Here's where I'm stuck. I want to be able to fire up an ec2 instance for different roles. Ideally I'd create a dbserver, a webserver and maybe a memcached server. I'd like to be able to deploy any part(s) of this infrastructure in isolation, e.g. create and provision just the db servers
The only ways I can think of to make this work... well, they don't work.
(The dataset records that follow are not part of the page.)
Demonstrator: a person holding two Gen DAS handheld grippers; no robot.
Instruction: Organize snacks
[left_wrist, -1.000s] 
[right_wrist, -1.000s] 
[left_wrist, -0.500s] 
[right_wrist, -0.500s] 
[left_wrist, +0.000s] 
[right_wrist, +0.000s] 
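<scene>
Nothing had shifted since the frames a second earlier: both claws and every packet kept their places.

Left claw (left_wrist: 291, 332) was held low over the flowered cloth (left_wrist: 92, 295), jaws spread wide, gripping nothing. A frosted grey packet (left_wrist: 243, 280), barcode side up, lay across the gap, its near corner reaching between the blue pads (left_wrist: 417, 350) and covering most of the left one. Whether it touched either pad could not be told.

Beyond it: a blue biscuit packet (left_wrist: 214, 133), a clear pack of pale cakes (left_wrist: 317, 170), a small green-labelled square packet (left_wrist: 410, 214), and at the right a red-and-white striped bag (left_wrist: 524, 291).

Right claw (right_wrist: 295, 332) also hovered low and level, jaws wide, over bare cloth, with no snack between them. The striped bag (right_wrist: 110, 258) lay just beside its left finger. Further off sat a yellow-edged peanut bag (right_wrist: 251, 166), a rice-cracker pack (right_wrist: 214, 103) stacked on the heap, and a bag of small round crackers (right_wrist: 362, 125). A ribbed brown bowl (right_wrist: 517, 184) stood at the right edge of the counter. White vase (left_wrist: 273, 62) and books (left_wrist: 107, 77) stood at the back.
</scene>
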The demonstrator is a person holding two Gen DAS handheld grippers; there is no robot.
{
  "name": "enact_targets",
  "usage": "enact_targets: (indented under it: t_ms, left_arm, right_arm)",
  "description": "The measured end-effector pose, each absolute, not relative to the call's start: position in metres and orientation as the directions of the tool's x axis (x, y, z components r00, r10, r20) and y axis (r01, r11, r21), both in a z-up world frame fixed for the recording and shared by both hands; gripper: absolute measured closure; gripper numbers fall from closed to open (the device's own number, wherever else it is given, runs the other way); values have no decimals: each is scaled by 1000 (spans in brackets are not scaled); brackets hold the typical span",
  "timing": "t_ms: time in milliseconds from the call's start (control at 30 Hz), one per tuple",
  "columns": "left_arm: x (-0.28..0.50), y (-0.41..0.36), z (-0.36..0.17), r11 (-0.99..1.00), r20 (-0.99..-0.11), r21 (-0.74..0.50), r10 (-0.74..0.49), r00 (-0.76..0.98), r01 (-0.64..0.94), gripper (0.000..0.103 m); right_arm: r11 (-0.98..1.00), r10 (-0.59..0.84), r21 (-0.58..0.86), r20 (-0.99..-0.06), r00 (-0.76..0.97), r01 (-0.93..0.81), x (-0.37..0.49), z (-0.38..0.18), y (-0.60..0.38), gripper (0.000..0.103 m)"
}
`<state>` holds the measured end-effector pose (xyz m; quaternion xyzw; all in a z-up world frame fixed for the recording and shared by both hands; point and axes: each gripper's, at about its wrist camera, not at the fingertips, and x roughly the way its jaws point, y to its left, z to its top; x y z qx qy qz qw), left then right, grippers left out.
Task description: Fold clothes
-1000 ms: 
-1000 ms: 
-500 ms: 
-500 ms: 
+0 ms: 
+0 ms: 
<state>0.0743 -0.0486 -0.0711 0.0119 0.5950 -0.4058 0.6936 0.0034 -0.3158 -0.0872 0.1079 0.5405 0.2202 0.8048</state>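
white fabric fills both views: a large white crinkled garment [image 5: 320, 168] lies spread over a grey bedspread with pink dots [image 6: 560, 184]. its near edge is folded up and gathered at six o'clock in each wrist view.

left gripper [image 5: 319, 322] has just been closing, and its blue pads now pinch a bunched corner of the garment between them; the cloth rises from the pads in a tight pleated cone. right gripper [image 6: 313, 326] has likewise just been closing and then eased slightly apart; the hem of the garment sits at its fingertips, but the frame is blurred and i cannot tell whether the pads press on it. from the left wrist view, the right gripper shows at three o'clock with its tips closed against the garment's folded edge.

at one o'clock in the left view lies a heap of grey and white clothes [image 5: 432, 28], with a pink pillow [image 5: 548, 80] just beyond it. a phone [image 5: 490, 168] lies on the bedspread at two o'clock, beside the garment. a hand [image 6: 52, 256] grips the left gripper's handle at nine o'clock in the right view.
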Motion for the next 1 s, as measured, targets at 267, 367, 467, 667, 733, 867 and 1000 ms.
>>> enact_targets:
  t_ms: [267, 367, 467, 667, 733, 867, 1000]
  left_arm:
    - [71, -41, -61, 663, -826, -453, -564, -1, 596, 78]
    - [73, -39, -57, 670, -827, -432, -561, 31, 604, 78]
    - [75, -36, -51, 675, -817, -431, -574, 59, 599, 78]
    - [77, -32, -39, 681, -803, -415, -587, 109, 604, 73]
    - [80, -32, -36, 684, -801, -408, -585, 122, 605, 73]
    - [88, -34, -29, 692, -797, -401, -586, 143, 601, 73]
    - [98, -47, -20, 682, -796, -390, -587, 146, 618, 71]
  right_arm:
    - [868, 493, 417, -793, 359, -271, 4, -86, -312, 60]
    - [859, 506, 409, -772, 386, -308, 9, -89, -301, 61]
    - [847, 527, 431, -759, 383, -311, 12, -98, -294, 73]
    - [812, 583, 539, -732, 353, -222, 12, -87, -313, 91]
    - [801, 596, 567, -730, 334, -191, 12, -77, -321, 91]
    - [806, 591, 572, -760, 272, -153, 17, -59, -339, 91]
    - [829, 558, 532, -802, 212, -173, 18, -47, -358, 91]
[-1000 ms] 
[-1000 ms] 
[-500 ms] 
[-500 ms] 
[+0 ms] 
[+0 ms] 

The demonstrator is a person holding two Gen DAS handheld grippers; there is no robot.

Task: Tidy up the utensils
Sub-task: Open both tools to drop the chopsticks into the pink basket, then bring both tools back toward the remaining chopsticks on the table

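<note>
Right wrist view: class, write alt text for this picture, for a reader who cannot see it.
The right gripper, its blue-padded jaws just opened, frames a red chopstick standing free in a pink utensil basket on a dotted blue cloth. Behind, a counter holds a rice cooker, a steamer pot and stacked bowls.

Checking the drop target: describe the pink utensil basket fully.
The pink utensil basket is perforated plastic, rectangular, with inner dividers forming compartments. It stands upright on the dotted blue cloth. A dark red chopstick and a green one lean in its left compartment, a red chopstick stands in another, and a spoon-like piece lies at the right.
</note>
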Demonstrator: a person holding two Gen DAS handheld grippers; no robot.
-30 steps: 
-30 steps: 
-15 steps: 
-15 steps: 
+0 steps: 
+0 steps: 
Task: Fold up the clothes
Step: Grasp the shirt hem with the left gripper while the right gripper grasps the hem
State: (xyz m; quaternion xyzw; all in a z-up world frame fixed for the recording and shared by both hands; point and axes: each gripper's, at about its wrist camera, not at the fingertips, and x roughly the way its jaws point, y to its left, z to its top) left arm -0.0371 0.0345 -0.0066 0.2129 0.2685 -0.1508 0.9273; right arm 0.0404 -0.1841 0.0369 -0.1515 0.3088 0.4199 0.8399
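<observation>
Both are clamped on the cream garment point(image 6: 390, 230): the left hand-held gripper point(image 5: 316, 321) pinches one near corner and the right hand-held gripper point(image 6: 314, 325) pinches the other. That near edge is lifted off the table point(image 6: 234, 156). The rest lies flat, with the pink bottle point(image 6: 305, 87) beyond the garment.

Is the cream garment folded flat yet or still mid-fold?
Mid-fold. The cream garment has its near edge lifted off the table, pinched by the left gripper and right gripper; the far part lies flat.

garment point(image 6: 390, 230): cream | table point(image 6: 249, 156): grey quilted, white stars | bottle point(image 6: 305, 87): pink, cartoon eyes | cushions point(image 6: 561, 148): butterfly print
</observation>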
I tried simply declaring the host groups without hosts in the inventory:
[webservers]
[dbservers]
[memcachedservers]
but that's a syntax error.
I would be okay with explicitly provisioning each server and declaring the host group it is for, like so:
- name: Provision webservers
hosts: webservers
connection: local
roles:
- aws
- name: Provision dbservers
hosts: dbservers
connection: local
roles:
- aws
- name: Provision memcachedservers
hosts: memcachedservers
connection: local
roles:
- aws
but those groups don't exist until after the respective step is complete, so I don't think that will work either.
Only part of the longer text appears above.